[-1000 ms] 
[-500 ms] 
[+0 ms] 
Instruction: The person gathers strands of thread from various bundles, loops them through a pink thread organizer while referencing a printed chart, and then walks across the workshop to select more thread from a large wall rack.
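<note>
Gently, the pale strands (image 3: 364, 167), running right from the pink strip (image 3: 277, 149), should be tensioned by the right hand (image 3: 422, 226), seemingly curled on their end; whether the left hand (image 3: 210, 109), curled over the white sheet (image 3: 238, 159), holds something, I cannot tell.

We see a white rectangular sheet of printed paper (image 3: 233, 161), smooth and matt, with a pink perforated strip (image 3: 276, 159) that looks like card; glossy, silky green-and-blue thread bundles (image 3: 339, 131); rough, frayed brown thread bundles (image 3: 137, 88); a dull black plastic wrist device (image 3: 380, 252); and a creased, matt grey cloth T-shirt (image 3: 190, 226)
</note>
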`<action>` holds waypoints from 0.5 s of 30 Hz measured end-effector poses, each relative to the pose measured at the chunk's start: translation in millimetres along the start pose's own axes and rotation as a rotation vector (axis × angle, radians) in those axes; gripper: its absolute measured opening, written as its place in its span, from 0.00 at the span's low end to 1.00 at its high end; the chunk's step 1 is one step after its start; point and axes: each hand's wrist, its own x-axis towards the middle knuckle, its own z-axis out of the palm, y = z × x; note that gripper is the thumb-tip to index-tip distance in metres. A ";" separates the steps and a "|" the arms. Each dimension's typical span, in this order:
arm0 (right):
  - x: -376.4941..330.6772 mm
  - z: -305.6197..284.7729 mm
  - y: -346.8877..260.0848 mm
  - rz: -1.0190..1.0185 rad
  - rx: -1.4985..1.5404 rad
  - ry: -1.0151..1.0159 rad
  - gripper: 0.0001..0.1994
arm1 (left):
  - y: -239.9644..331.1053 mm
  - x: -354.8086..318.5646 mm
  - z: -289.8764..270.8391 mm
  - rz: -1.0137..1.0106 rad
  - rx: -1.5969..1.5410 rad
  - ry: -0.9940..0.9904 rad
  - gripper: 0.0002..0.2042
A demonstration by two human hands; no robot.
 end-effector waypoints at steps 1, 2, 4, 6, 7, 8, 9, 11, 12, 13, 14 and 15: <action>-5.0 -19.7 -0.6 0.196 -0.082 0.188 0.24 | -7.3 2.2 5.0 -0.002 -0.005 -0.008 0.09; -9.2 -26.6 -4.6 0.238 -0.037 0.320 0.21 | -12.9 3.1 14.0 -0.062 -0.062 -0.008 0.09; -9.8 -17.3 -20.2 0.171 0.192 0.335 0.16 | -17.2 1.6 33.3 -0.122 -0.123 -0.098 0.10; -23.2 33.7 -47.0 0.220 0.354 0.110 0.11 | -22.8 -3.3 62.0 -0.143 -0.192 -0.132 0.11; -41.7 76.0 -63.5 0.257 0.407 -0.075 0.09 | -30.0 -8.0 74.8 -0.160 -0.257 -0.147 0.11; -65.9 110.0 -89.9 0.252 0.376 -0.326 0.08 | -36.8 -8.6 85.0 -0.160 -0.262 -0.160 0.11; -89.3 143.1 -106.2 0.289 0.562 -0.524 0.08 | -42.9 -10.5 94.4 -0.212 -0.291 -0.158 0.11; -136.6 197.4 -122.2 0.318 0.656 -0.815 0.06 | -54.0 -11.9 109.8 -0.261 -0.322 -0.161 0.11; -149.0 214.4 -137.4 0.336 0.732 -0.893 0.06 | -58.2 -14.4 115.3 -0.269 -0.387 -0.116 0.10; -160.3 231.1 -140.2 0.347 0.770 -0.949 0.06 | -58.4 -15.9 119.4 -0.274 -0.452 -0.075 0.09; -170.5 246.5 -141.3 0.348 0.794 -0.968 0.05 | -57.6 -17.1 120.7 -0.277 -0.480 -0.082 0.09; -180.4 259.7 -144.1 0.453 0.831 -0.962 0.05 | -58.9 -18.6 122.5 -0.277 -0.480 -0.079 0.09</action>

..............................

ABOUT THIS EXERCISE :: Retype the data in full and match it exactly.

WRITTEN RESPONSE ::
[-1000 ms] 
[-500 ms] 
[+0 ms] 
Instruction: The person gathers strands of thread from various bundles, loops them through a pink thread organizer while referencing a printed chart, and then walks across the workshop to select more thread from a large wall rack.
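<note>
Gently, the pale strands (image 3: 364, 167), running right from the pink strip (image 3: 277, 149), should be tensioned by the right hand (image 3: 422, 226), seemingly curled on their end; whether the left hand (image 3: 210, 109), curled over the white sheet (image 3: 238, 159), holds something, I cannot tell.

We see a white rectangular sheet of printed paper (image 3: 233, 161), smooth and matt, with a pink perforated strip (image 3: 276, 159) that looks like card; glossy, silky green-and-blue thread bundles (image 3: 339, 131); rough, frayed brown thread bundles (image 3: 137, 88); a dull black plastic wrist device (image 3: 380, 252); and a creased, matt grey cloth T-shirt (image 3: 190, 226)
</note>
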`<action>` holds waypoints from 0.5 s of 30 Hz measured end-effector poses, each relative to the pose measured at the chunk's start: translation in millimetres along the start pose's own axes and rotation as a rotation vector (axis × angle, radians) in those axes; gripper: its absolute measured opening, written as its place in its span, from 0.00 at the span's low end to 1.00 at its high end; the chunk's step 1 is one step after its start; point and axes: each hand's wrist, its own x-axis towards the middle knuckle, its own z-axis out of the palm, y = z × x; note that gripper is the thumb-tip to index-tip distance in metres. A ";" separates the steps and a "|" the arms. Each dimension's typical span, in this order:
arm0 (right):
  - x: -376.4941..330.6772 mm
  - z: -305.6197..284.7729 mm
  - y: -346.8877..260.0848 mm
  - rz: -1.0190..1.0185 rad
  - rx: -1.4985..1.5404 rad
  - ry: -1.0151..1.0159 rad
  - gripper: 0.0001..0.1994
arm1 (left):
  - y: -239.9644..331.1053 mm
  - x: -354.8086..318.5646 mm
  - z: -289.8764..270.8391 mm
  - rz: -1.0137..1.0106 rad
  - rx: -1.5969..1.5410 rad
  - ry: -0.9940..0.9904 rad
  - gripper: 0.0002..0.2042
A demonstration by two human hands; no robot.
 end-effector waypoints at steps 1, 2, 4, 6, 7, 8, 9, 11, 12, 13, 14 and 15: <action>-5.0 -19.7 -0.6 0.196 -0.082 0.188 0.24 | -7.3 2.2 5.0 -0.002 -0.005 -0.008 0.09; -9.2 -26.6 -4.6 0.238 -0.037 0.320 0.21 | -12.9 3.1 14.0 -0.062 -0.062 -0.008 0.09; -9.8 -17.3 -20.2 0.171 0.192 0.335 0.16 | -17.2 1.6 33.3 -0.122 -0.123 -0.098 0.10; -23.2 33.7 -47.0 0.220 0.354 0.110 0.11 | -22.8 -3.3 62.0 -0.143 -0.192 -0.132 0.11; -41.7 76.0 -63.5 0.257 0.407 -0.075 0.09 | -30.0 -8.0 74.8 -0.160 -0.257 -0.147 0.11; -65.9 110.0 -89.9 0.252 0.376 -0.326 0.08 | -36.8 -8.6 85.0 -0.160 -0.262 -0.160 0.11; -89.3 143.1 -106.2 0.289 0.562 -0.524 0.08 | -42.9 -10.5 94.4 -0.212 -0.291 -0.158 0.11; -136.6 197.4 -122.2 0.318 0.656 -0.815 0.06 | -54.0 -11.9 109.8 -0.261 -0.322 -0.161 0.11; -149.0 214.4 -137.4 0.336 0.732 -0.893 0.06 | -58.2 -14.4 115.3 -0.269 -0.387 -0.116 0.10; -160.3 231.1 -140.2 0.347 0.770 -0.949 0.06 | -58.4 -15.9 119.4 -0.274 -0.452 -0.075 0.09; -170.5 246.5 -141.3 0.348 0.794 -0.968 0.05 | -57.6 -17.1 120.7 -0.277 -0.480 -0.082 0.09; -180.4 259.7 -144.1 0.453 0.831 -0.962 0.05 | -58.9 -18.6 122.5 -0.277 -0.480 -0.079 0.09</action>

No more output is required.